Compute graph structure properties and reconstruction quality metrics.

Always computes structural properties from the adjacency matrix. When both :attr:~spatial_graph_algorithms.network.SpatialGraph.positions and :attr:~spatial_graph_algorithms.network.SpatialGraph.reconstructed_positions are set, also computes reconstruction quality metrics.

Parameters:

Name Type Description Default
sn SpatialGraph

Input graph. Should have reconstructed_positions set (via :func:spatial_graph_algorithms.reconstruct.reconstruct) for quality metrics to be populated.

required
k_neighbors int

Number of neighbours used in the KNN metric. Default 10.

15
compute_distortion bool

If True, also compute the median relative pairwise-distance distortion. Disabled by default because it is O(n²) and rarely needed. Default False.

False
output_csv str or Path

If given, the result dictionary is written as a one-row CSV to this path.

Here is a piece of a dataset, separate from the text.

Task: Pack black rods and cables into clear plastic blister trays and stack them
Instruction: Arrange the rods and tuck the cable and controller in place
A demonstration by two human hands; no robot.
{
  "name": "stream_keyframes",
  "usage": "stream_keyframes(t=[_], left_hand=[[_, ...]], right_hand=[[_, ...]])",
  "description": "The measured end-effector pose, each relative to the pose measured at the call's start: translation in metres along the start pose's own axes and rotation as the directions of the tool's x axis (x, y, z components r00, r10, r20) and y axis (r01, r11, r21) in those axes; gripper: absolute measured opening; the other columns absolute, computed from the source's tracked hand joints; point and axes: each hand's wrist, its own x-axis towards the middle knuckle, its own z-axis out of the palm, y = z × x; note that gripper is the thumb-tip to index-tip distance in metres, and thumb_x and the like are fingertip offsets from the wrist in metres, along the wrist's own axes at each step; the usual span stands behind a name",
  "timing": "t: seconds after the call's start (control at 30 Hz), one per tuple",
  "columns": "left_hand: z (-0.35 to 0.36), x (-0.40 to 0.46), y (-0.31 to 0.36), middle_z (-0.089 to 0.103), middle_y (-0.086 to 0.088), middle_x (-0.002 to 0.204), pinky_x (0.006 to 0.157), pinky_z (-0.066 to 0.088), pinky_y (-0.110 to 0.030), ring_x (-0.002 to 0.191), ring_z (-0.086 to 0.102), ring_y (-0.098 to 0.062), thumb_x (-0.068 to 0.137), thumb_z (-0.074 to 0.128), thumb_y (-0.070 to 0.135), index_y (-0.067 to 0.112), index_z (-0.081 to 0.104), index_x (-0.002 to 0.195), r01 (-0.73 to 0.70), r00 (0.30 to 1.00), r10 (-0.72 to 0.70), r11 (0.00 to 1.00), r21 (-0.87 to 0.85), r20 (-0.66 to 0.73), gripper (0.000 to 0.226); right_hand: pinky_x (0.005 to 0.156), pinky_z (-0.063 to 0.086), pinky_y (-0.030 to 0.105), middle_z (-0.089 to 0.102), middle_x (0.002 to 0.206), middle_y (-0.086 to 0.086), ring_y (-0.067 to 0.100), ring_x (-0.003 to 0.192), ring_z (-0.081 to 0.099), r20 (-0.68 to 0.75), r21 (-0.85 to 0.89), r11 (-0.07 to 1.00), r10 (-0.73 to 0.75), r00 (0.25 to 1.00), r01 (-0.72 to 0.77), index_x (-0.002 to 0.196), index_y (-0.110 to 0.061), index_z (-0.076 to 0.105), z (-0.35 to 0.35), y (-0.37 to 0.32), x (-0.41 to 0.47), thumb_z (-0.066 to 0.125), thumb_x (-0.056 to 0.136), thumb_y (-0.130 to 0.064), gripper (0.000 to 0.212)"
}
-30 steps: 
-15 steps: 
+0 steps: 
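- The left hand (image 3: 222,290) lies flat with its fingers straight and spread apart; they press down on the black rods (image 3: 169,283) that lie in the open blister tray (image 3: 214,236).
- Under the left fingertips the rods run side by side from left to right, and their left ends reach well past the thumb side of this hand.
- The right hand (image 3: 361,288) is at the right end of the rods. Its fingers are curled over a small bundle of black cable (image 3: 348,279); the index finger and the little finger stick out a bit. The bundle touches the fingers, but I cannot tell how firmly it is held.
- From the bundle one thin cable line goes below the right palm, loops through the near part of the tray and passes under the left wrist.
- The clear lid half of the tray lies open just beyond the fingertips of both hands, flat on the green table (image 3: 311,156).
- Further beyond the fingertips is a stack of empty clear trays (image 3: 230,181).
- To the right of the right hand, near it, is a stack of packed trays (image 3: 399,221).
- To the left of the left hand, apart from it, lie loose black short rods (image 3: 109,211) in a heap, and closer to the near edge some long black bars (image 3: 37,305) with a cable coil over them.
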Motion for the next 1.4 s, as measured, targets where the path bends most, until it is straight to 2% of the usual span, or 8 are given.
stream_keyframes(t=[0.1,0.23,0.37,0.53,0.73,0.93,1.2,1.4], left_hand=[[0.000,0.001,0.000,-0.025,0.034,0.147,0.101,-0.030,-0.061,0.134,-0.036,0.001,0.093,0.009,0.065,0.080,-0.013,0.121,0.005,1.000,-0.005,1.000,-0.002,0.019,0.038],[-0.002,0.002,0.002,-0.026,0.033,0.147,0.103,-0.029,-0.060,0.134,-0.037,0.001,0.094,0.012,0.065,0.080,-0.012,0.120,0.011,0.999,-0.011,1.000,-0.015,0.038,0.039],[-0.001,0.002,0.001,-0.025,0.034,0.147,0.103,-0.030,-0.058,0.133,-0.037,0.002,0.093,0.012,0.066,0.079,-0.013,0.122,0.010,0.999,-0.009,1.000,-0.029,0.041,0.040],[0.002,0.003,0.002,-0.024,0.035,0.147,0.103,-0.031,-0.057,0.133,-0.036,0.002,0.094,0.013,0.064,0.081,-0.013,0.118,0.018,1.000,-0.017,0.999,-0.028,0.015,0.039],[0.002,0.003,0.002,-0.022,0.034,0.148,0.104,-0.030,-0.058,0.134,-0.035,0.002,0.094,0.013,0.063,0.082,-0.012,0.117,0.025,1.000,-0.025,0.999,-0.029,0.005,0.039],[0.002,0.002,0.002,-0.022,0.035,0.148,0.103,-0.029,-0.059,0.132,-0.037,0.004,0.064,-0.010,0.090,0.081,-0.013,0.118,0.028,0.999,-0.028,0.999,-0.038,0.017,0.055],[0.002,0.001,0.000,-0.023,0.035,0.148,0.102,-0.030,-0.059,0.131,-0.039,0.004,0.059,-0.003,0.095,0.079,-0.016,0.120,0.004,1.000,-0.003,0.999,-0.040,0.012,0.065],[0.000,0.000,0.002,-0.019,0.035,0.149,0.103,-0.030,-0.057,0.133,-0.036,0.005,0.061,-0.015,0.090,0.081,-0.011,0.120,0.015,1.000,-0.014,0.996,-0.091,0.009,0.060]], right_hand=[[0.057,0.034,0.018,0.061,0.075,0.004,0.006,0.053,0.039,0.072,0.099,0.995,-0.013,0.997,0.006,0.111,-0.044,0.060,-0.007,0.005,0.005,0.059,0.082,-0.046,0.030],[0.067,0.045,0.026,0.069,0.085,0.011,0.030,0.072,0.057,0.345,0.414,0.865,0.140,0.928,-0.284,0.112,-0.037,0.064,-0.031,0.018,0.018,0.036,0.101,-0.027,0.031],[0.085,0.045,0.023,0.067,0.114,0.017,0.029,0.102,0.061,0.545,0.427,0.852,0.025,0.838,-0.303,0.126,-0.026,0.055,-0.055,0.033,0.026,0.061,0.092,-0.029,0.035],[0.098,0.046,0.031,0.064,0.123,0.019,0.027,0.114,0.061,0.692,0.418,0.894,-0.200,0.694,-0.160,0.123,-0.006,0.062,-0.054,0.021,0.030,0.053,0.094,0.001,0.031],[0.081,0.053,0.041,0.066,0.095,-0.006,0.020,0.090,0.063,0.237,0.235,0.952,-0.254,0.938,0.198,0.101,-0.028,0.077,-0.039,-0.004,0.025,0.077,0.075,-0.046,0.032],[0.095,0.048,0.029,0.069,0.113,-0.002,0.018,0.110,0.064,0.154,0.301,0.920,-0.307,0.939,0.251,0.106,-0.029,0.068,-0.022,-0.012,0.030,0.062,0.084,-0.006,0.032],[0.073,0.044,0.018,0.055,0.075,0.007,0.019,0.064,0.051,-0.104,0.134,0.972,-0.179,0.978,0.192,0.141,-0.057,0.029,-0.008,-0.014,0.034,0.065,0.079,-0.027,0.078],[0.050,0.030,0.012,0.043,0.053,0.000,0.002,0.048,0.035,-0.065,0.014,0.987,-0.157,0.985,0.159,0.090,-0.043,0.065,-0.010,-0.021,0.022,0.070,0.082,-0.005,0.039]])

Parent directories are created if needed.

None

Returns:

Type Description
dict

Flat dictionary with the following keys:

Graph structure

  • n_nodes — number of nodes.
  • n_edges — number of undirected edges.
  • min_degree, max_degree, mean_degree, degree_std
  • density — edge density in [0, 1].
  • transitivity — global clustering coefficient.
  • largest_component_fraction — fraction of nodes in the LCC.

Reconstruction quality (None if positions unavailable)

  • cpd — R² of pairwise distances [0, 1].
  • knn — Mean k-NN overlap [0, 1].
  • distortion — Normalised pairwise-distance distortion [0, 1] (None unless compute_distortion=True).

Examples:

>>> from spatial_graph_algorithms.simulate import generate
>>> from spatial_graph_algorithms.reconstruct import reconstruct
>>> from spatial_graph_algorithms.metrics import evaluate
>>> sn = generate(n=300, seed=42)
>>> sn_rec = reconstruct(sn, method="mds", seed=42)
>>> m = evaluate(sn_rec)
>>> m["cpd"] > 0.7
True
Source code in src/spatial_graph_algorithms/metrics/__init__.py
def evaluate(
    sn: SpatialGraph,
    *,
    k_neighbors: int = 15,
    compute_distortion: bool = False,
    output_csv: str | Path | None = None,
) -> dict:
    """Compute graph structure properties and reconstruction quality metrics.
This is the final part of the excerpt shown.